## Problem statement
An exact copy of the listing below is needed, with no pictures in it.
-------- Source data
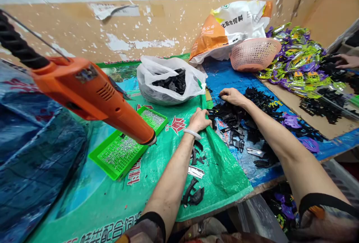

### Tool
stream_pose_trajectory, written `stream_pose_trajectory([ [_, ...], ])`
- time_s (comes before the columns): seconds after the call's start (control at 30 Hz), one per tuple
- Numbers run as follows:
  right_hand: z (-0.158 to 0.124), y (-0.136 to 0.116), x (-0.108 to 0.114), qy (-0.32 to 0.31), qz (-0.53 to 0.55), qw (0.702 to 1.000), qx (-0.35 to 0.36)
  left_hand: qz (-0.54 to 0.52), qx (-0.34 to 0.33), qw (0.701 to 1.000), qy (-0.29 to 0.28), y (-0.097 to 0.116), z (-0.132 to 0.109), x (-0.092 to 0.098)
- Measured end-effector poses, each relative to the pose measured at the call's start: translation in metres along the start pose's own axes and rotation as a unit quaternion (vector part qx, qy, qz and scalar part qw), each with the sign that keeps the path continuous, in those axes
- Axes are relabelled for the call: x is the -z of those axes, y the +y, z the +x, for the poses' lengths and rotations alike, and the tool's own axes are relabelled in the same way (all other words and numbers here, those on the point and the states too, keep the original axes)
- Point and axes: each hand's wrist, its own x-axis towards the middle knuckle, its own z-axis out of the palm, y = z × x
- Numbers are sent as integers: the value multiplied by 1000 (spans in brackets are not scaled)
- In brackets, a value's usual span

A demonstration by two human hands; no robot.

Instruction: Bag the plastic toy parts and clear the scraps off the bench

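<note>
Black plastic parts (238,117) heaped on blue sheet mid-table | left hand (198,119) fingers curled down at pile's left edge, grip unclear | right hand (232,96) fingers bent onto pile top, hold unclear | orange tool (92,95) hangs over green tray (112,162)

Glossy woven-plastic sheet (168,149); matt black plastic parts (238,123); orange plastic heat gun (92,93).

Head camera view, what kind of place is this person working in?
Probably a small workshop for hand assembly of plastic parts. Both hands, left hand and right hand, sort through a heap of black plastic pieces, an orange power tool hangs over a green tray, and woven sacking covers the bench.
</note>
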Motion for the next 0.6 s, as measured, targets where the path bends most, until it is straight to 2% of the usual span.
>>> stream_pose_trajectory([
  [0.13, -22, -10, -10, -55, -126, 988, 73, 7, 1, 1000, 0, 5, -2, -2],
  [0.23, -34, -25, -21, -73, -186, 972, 125, -4, -6, 1000, 13, 3, -1, -4],
  [0.37, -42, -43, -28, -116, -234, 956, 131, -39, -33, 998, 26, -7, 5, -5],
  [0.5, -40, -57, -31, -155, -237, 949, 137, -125, -84, 988, 25, -22, 13, -1],
  [0.6, -36, -64, -38, -139, -254, 950, 118, -171, -80, 982, 15, -29, 16, 2],
])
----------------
## Task output
### Tool
stream_pose_trajectory, written `stream_pose_trajectory([ [_, ...], ])`
- time_s (comes before the columns): seconds after the call's start (control at 30 Hz), one per tuple
- Numbers run as follows:
  right_hand: z (-0.158 to 0.124), y (-0.136 to 0.116), x (-0.108 to 0.114), qy (-0.32 to 0.31), qz (-0.53 to 0.55), qw (0.702 to 1.000), qx (-0.35 to 0.36)
  left_hand: qz (-0.54 to 0.52), qx (-0.34 to 0.33), qw (0.701 to 1.000), qy (-0.29 to 0.28), y (-0.097 to 0.116), z (-0.132 to 0.109), x (-0.092 to 0.098)
- Measured end-effector poses, each relative to the pose measured at the call's start: translation in metres along the start pose's own axes and rotation as a unit quaternion (vector part qx, qy, qz and scalar part qw), each with the sign that keeps the path continuous, in those axes
- Axes are relabelled for the call: x is the -z of those axes, y the +y, z the +x, for the poses' lengths and rotations alike, and the tool's own axes are relabelled in the same way (all other words and numbers here, those on the point and the states too, keep the original axes)
- Point and axes: each hand's wrist, its own x-axis towards the middle knuckle, its own z-axis out of the palm, y = z × x
- Numbers are sent as integers: the value multiplied by 1000 (spans in brackets are not scaled)
- In brackets, a value's usual span

A demonstration by two human hands; no robot.

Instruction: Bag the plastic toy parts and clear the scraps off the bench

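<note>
Black plastic parts (238,117) heaped on blue sheet mid-table | left hand (198,119) fingers curled down at pile's left edge, grip unclear | right hand (232,96) fingers bent onto pile top, hold unclear | orange tool (92,95) hangs over green tray (112,162)

Glossy woven-plastic sheet (168,149); matt black plastic parts (238,123); orange plastic heat gun (92,93).

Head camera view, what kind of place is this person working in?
Probably a small workshop for hand assembly of plastic parts. Both hands, left hand and right hand, sort through a heap of black plastic pieces, an orange power tool hangs over a green tray, and woven sacking covers the bench.
</note>
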Motion for the next 0.6 s, as measured, targets where the path bends most, until it is straight to 2% of the usual span.
>>> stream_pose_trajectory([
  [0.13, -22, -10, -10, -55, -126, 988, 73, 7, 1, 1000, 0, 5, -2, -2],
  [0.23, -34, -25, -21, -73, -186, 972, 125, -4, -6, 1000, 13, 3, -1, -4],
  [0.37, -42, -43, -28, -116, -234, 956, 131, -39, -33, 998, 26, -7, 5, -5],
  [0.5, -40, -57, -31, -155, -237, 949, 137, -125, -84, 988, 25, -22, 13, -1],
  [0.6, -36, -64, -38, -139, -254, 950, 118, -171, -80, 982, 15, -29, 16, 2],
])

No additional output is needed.